He rose to stardom in Milwaukee and was traded to Seattle in the 2002-2003 season, where he played what were probably his best years. It was as a member of the late SuperSonics that Allen's reputation as a peerless obsessive took shape, with legends emerging of painstaking ritualism and impossibly grueling workouts. His perfectionism could be prickly, but no one really minded since it seemed so closely related to that jump shot, in all its exquisite and tireless craft.

The Sonics traded him to the Celtics in 2007; he won a championship with Boston in 2008 and came within minutes of another in 2010, morphing from first-option Alpha dog to luxury-grade role player and one of the finest catch-and-shoot specialists the league has ever seen. His masterpiece came in the 2009 playoffs, a ravishing and exhaustive epic in which he scored 51 points in 59 minutes of a Game 6 triple-overtime loss to the Chicago Bulls.

But slowly the storybook's binding began to crack, particularly last year, when nagging injuries led to the emergence of second-year revelation Avery Bradley and cost Allen his starting role. The team tried to trade him at the deadline, a cold move that he never forgave and probably shouldn't have. Most famously, there were gathering murmurs of friction between Allen and Boston's obscenely talented point guard, Rajon Rondo.

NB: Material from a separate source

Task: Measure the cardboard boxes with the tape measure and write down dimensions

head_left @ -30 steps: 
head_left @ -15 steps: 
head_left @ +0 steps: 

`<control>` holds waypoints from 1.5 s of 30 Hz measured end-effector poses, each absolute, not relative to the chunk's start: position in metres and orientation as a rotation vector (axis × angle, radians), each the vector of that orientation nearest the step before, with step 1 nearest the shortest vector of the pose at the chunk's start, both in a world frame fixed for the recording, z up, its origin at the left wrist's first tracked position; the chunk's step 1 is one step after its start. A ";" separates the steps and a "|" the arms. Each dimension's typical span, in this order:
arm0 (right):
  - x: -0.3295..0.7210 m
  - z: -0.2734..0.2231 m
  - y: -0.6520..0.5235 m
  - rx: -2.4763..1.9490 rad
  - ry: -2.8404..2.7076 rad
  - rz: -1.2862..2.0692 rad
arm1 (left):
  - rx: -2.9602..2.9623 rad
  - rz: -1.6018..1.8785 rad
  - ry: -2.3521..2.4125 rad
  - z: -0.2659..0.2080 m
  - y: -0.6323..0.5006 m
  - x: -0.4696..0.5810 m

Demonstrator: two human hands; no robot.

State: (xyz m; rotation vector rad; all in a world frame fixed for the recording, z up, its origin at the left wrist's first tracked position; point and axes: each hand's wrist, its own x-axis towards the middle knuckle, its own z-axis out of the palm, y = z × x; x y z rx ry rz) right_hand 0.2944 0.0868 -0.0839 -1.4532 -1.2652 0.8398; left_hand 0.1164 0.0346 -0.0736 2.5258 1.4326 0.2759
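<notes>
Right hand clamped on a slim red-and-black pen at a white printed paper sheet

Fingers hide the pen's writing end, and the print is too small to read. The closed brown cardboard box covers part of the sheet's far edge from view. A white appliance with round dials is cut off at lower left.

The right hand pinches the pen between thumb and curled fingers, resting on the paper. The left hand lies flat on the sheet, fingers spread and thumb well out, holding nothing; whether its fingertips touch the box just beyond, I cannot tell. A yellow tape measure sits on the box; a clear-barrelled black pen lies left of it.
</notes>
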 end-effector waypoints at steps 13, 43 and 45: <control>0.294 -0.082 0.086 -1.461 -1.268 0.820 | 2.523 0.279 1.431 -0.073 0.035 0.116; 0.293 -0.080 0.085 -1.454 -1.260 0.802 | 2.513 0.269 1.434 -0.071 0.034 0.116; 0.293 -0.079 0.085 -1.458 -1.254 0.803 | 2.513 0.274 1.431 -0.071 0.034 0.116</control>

Like Allen, Rondo is an eccentric, driven, and occasionally difficult player, but stylistically they could hardly be more different. Allen is a classicist, the descendant of such fundamental shooting guards as Sam Jones, Jerry West, and George Gervin. Rondo, on the other hand, is an avant-gardist, a font of the previously unimagined, all impossible bounce passes and absurdist box scores. If Allen's genius is for ordered control, Rondo's is for chaotic counterintuition. As the latter continued to emerge as Boston's best player, Allen grew alienated from the team's offense, and having Ray Allen alienated from any offense is to grossly miss the point of both.

When Allen departed for Miami in free agency this past summer in an implicit (and now increasingly explicit) middle-finger to the Celtics organization, his relationship with Rondo became the point of fixation among those who fantasize that NBA locker rooms resemble BBC productions of Richard II. Suddenly Ray Allen, the one-time prodigy of grace turned consummate specimen of professional craft, had come to inhabit a new persona: graying, cranky malcontent. In Boston in particular he was seen as a craven turncoat, bitterly unable to come to grips with his growing obsolescence.

Of course, none of this makes much sense. Sure, Allen lightly badmouthed his former employers on his way out the door, but NBA breakups have been far messier (see Howard, Dwight). On the Boston side Kevin Garnett spouted some vague omertà stuff, but KG approaches his work relationships with all the subtlety of a kid playing Wrestlemania on X-Box. Rondo has been alternately taciturn and aloof on the subject of Allen, which means that Ray now has something in common with every other thing that Rajon Rondo gets asked about. The fact is that Ray Allen took less money to play a more meaningful role on a team he estimates will give him the best chance to win a title this year (and he's almost certainly correct). In theory this is precisely the sort of selfless prioritization of WINNING that the sports commentariat clamors for.

The real issue with Ray Allen is that sports discourse still has no narrative equipment for the awkwardness of age. Ray Allen's character hasn't changed—what was first a precocious maturity that became a perfectionist professionalism has now become a vaguely unseemly surplus of sensitivity, but it's really the same thing. The same quality that comes off as proud purpose in a 22-year-old might come off as delusional vanity in a 37-year-old, but you don't develop one of the greatest jump shots the world has ever seen without an excessive reserve of both. We're better at talking about that quality when athletes are younger because it looks better, fits more neatly into nebulous concepts like "hunger" and "heart," but at the end of the day it's just one more thing they have that the rest of us don't.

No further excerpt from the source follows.